Marcuse

Système technicien
Le système technicien, Paris, Calmann-Lévy, 1977, p. 161.

La technique ne supportant aucun jugement éthique, (...) elle ne tolère pas d'être arrêtée pour une raison morale. Il va de soi qu'opposer ses jugements de bien ou de mal à une opération jugée techniquement nécessaire est simplement absurde. Le technicien ne tient tout bonnement aucun compte de ce qui lui paraît relever de la plus haute fantaisie et d'ailleurs nous savons à quel point la morale est relative. La découverte de la « morale de situation » est bien commode pour s'arranger de tout : comment au nom d'un bien variable, fugace toujours à définir, viendrait-on interdire quelque chose au technicien, arrêter un progrès technique  ? Ceci au moins est stable, assuré, évident.
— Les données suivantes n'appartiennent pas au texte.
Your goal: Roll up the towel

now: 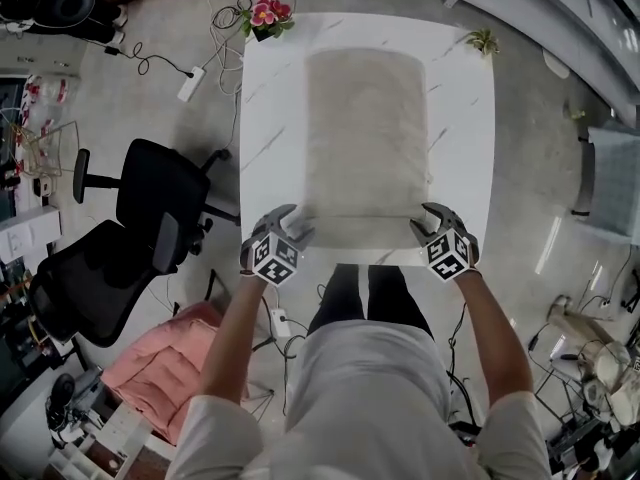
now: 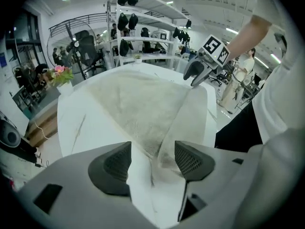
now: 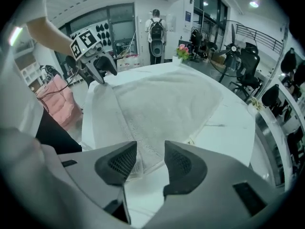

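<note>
Torso in a pale shirt (image 1: 365, 398) fills the bottom of the head view, both forearms reaching to the near edge of a white marbled table (image 1: 465, 118). Beige towel (image 1: 367, 138) lies flat and unrolled lengthwise down the table's middle, its near short end at the table's near edge; the strip along that end looks paler. Two black office chairs (image 1: 160, 193) stand on the floor left of the table, with a pink padded bundle (image 1: 160, 368) nearer the person. Left gripper (image 2: 152, 150) sits at the towel's near left corner, jaws wide apart, with the corner lying between the pads and nothing pinched. Right gripper (image 3: 150, 151) is at the near right corner, jaws also apart though with a narrower gap; towel edge runs between the pads, not clamped. Pot of pink flowers (image 1: 268, 16) stands on the far left table corner, a small green plant (image 1: 483, 40) on the far right corner. White power strip (image 1: 190, 85) lies on the floor beyond the chairs.
</note>
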The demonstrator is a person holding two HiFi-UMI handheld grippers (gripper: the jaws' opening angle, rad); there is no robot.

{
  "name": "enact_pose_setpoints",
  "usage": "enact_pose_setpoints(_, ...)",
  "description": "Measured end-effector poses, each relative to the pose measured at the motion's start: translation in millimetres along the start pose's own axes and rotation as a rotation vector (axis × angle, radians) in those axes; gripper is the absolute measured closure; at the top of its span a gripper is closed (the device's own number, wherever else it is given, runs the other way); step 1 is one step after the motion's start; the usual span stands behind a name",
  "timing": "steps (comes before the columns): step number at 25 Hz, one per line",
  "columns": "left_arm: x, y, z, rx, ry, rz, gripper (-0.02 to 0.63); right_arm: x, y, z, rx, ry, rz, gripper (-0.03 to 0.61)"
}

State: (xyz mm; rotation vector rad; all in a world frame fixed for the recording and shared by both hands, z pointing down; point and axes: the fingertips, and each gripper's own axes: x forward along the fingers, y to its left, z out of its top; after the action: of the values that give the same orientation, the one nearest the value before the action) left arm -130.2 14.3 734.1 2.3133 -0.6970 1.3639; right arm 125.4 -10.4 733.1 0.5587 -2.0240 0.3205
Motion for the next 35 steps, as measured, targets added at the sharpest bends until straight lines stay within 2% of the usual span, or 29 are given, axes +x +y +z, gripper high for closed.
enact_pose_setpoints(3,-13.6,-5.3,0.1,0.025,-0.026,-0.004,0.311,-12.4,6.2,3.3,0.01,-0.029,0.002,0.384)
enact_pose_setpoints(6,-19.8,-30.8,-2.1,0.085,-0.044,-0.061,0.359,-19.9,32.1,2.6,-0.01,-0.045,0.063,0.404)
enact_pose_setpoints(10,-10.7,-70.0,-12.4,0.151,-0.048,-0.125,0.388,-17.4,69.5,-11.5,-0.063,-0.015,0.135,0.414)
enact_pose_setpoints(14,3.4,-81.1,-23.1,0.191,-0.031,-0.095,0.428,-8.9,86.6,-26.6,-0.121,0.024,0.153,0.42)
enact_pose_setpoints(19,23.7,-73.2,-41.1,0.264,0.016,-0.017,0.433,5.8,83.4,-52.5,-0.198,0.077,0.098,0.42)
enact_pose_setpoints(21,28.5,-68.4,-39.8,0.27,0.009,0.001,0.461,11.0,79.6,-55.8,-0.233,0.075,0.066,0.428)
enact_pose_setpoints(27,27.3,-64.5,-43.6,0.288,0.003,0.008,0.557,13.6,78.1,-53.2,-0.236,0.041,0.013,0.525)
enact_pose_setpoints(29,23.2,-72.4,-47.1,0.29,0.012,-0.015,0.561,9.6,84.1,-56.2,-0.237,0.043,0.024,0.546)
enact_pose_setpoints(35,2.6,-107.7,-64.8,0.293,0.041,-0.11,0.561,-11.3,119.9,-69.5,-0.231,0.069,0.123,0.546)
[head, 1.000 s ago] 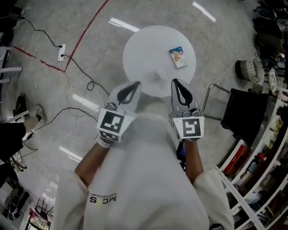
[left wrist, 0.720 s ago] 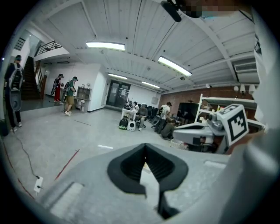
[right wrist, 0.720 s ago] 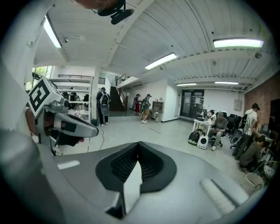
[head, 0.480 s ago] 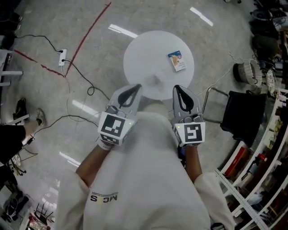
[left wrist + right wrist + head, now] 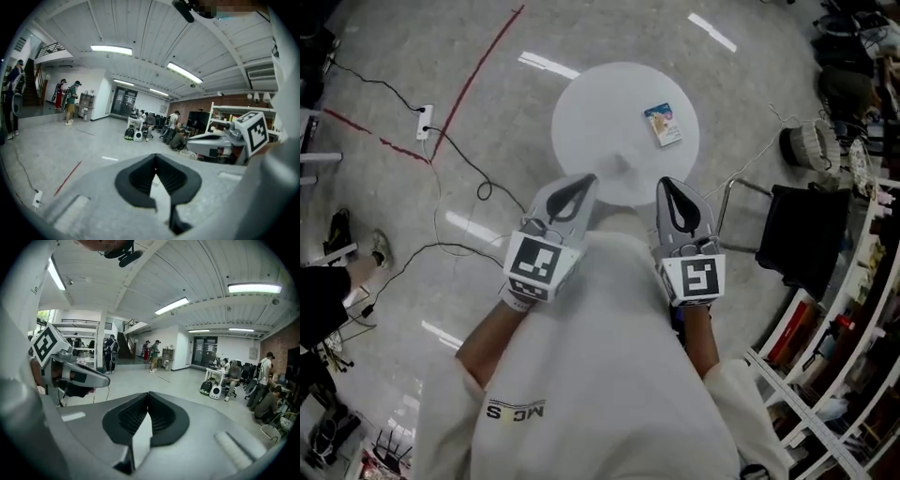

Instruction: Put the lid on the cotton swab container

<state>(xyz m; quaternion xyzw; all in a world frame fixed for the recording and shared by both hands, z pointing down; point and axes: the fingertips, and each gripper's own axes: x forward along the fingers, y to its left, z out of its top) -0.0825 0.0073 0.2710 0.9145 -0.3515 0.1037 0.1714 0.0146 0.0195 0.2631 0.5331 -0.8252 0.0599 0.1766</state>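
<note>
In the head view a round white table stands on the floor ahead of me. On it lies a small blue-and-white packet. Nearer its front edge sits a pale translucent thing, too faint to identify. My left gripper and right gripper are held side by side in front of my chest, short of the table. Both point towards it. Each is shut, with nothing between its jaws. The left gripper view shows its tips meeting in mid-air, and the right gripper view shows the same.
Black cables and a power strip lie on the floor at left, beside a red line. A black chair, a basket and shelving stand at right. Several people are far off in the hall.
Both grippers stay shut and hardly move. The table has drifted slightly left and up in the head view as my head shifted.
</note>
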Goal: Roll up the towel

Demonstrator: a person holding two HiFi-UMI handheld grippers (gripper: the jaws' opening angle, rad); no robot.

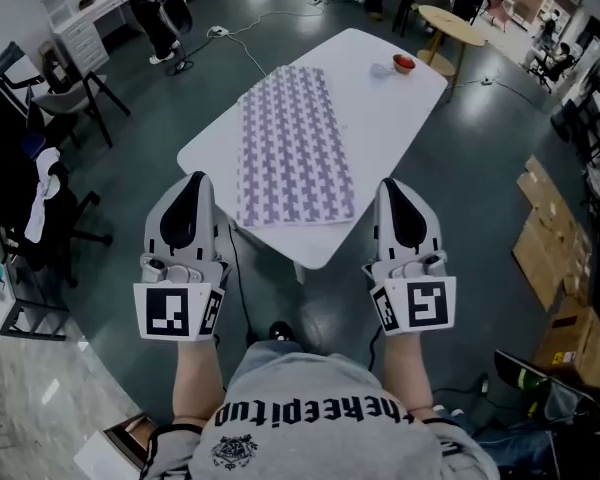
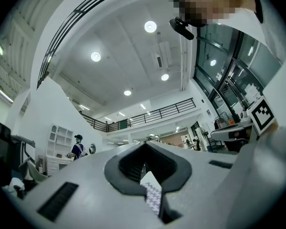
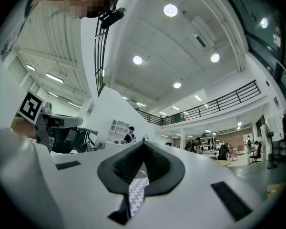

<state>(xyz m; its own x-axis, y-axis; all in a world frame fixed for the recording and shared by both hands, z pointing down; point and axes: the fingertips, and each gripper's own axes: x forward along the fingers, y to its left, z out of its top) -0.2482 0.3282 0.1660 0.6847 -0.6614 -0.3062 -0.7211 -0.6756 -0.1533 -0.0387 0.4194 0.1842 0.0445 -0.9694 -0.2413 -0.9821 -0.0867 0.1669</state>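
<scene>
A towel (image 1: 292, 148) with a purple and white houndstooth pattern lies spread flat along a white table (image 1: 390, 118), its near end close to the table's near edge. My left gripper (image 1: 193, 183) hovers short of that edge, just left of the towel's near corner, jaws shut on nothing. At the other side my right gripper (image 1: 398, 190) is level with it, to the right of the near end, also shut and empty. In the left gripper view only a sliver of towel (image 2: 152, 195) shows below the closed left gripper (image 2: 145, 146). The right gripper view gives the same sliver of towel (image 3: 137, 192) under the right gripper (image 3: 144, 145).
A small red bowl (image 1: 404, 63) and a pale small object (image 1: 380, 69) sit at the table's far end. Office chairs (image 1: 70, 88) stand to the left, cardboard boxes (image 1: 550, 238) to the right, a round wooden table (image 1: 450, 23) beyond. Cables run over the grey floor.
</scene>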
La technique se jugeant elle-même se trouve dorénavant libérée de ce qui a fait l'entrave principale à l'action de l'homme : les croyances (sacrées, spirituelles, religieuses) et la morale. La technique assure ainsi de façon théorique et systématique la liberté qu'elle avait acquise en fait. Elle n'a plus à craindre quelque limitation que ce soit puisqu'elle se situe en dehors du bien et du mal. On a prétendu longtemps qu'elle faisait partie des objets neutres, et par conséquent non soumis à la morale : c'est la situation que nous venons de décrire et le théoricien qui la situait ainsi ne faisait qu'entériner l'indépendance de fait de la technique et du technicien.
Mais ce stade est déjà dépassé : la puissance et l'autonomie de la technique sont si bien assurées que maintenant, elle se transforme à son tour en juge de la morale : une proposition morale ne sera considérée comme valable pour ce temps que si elle peut entrer dans le système technique, si elle s'accorde avec lui.